Другие советские ученые обратили внимание на тот факт, что в общей теории относительности материя играет более важную роль, чем в классической (ньютоновской) физике. Плотность материи во Вселенной, согласно общей теории относительности, определяет конфигурацию пространства-времени. Материя, таким образом, приобретает значение, о котором не могли и мечтать материалисты в XVIII-XIX вв. Верно то, что принцип взаимопревращаемости материи и энергии, содержащийся в теории относительности, как бы преуменьшает статус материи (почему, например, материя должна быть важнее, чем энергия?), но есть и другая сторона медали, которая подкрепляет убеждения диалектических материалистов. Приняв эту взаимопревращаемость, они теперь рассматривают материю и энергию как синонимы (материя-энергия), и, исходя из первостепенности материи-энергии, они не сталкиваются с древней проблемой пустоты, с которой сталкивались классические материалисты. Все пустоты явно содержат какие-либо поля, по меньшей мере гравитационные, а следовательно, и материю-энергию. Ставится, следовательно, под вопрос само понятие пустоты как чего-либо существующего в реальном мире.
Оригинальность советского диалектического материализма в сравнении с другими областями мысли в СССР не является результатом только талантливой деятельности отдельных его представителей; она проистекает из природы классического марксизма и головокружительной скорости развития самой науки. Маркс много писал об обществе, но очень мало о естествознании. Изящество его оригинальных утверждений об обществе затмило все последующие усилия сторонников Маркса в политической и экономической теории. До 1917 г. система исторического материализма была намного более разработанной, чем система диалектического материализма. Конечно, Энгельс много писал о /416/ философии природы, и в этом смысле дал толчок развитию диалектического материализма, но подобные работы очень быстро устарели в силу революционных изменений самой научной теории на рубеже XIX и XX вв. После 1917 г. советские диалектические материалисты были вынуждены искать новые пути понимания природы, так как сама научная теория шла новыми путями. Лишенные адекватного марксистского объяснения природы и столкнувшиеся с революцией в естествознании, советские диалектические материалисты за прошедшие 60 лет осуществили в философии науки новаторские достижения, которые контрастируют с остальными советскими интеллектуальными усилиями.

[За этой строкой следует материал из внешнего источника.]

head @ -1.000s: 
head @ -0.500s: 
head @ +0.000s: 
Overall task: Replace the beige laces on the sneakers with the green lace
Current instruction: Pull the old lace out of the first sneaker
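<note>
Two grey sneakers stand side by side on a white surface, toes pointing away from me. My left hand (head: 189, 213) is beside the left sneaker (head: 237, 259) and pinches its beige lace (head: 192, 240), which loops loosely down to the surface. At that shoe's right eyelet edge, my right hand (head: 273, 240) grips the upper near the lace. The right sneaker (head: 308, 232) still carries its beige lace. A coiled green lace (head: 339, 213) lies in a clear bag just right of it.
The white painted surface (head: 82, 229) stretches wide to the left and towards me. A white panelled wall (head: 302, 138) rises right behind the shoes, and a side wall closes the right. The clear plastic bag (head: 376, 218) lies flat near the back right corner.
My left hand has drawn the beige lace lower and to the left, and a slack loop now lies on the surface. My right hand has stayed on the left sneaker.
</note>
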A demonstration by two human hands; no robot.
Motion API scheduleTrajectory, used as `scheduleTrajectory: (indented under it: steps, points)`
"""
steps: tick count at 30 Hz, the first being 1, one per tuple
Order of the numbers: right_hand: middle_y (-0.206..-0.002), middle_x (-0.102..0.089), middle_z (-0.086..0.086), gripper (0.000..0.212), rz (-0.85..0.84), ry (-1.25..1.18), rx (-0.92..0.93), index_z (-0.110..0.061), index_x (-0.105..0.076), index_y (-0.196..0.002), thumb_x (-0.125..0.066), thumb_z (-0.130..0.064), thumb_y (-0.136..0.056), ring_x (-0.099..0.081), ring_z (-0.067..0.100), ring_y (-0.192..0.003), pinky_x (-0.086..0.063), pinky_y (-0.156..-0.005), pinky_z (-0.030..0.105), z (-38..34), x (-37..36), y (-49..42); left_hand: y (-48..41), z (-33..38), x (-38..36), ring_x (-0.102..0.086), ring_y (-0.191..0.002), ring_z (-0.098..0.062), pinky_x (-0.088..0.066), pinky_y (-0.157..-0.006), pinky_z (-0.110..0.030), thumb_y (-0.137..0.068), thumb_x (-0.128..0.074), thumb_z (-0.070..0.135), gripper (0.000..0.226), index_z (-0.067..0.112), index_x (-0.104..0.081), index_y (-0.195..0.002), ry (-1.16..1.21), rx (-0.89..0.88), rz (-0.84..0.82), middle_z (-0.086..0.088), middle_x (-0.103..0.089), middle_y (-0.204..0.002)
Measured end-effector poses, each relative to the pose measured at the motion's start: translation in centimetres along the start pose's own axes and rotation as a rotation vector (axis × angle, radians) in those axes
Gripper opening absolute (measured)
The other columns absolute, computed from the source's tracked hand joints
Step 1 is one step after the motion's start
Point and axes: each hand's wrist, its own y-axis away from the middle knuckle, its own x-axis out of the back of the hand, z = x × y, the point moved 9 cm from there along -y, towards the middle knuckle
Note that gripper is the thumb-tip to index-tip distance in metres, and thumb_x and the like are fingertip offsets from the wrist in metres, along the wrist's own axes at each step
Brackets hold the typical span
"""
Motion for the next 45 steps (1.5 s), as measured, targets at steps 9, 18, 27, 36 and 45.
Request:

Более важной причиной советских достижений в философии естествознания по сравнению с другими областями мысли в СССР, являлось наличие системы контроля Коммунистической партии над интеллектуальной жизнью, системы, оставляющей больше свободы для инициативы в сфере науки, нежели в сфере политики. Лучшие умы были заняты наукой, и некоторые из них, вполне естественно, интересовались философскими аспектами своей работы. В специфической советской обстановке эзотерическая природа обсуждений диалектического материализма была в каком-то смысле преимуществом для авторов, уберегающим их от цензуры.
Отдельные части высокопрофессиональных работ авторов, писавших о диалектическом материализме, часто были погребены под достаточно специальными обсуждениями. Те естествоиспытатели, которые обратились к диалектическому материализму в конце 40-х годов для защиты своих дисциплин от сталинских критиков, обнаружили возможность интересной работы в области философии естествознания. Партийные деятели продолжали считать себя экспертами в теориях об обществе и по сей день все еще грубо вторгаются в такие обсуждения. Только после нескольких серьезных ситуаций они поняли, что вторжение в узловые проблемы научных интерпретаций является очень рискованным делом.
Известная терпимость советских партийных функционеров к различного рода интерпретациям, возникавшим в области философии науки после смерти Сталина, имела противоречивые последствия: с одной стороны, некоторые ученые сознательно перестали обращаться к философии, поскольку от них уже не требовалось постоянно демонстрировать значение диалектического материализма для науки, а с другой - у многих ученых появился новый интерес к философии, которая представлялась им сферой возможного приложения своих интеллектуальных способностей.